- [ACTION ITEM]:
Copy the data exactly, pictures aside.

== Segment start ==

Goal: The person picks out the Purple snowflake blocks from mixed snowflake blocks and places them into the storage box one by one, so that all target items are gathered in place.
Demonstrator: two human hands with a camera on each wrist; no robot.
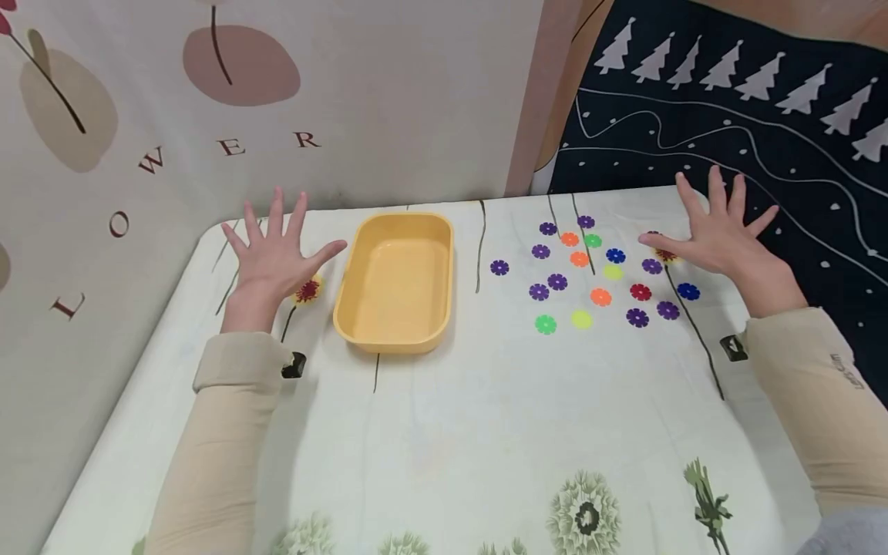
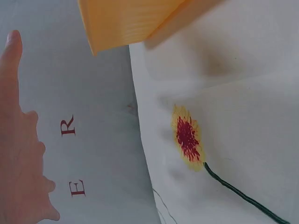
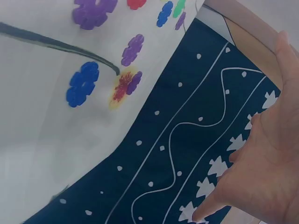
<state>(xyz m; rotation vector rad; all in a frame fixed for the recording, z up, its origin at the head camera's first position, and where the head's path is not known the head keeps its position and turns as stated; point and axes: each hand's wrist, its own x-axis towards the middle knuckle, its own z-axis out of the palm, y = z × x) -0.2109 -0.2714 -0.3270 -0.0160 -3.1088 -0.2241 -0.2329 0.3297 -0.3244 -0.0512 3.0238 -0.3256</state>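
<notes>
The left hand (image 2: 19, 154) is apart from the yellow tray (image 2: 122, 23) and printed flower (image 2: 188, 137).

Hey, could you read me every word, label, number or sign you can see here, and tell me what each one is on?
"L O W E R": spaced letters curving across the pale backdrop; the left wrist view repeats "E" and "R" sideways.
Small dark print on the right sleeve: too small and blurred to read.
None readable on the yellow tray or flower-shaped discs.
</notes>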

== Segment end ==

- [FINISHED EXERCISE]:
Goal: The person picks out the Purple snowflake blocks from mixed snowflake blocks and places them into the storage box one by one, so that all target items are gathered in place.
Demonstrator: two human hands with a camera on each wrist; no robot.
<state>(xyz m; rotation vector rad; all in a frame fixed for the recording, z up, its origin at the head camera's first position, and where the head's path is not known the head keeps its position and turns as stated; point and axes: each hand's wrist, its own x-axis towards the middle knuckle, its own z-axis out of the palm, y = z × x) -0.2109 -0.2714 -0.3270 -0.0160 -3.1088 -0.2241 -0.2329 0.3297 -0.3244 -0.0512 3.0238 -0.3256</state>
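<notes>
The left hand (image 2: 19, 154) is apart from the yellow tray (image 2: 122, 23) and printed flower (image 2: 188, 137).

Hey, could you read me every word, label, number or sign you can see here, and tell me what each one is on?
"L O W E R": spaced letters curving across the pale backdrop; the left wrist view repeats "E" and "R" sideways.
Small dark print on the right sleeve: too small and blurred to read.
None readable on the yellow tray or flower-shaped discs.
</notes>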

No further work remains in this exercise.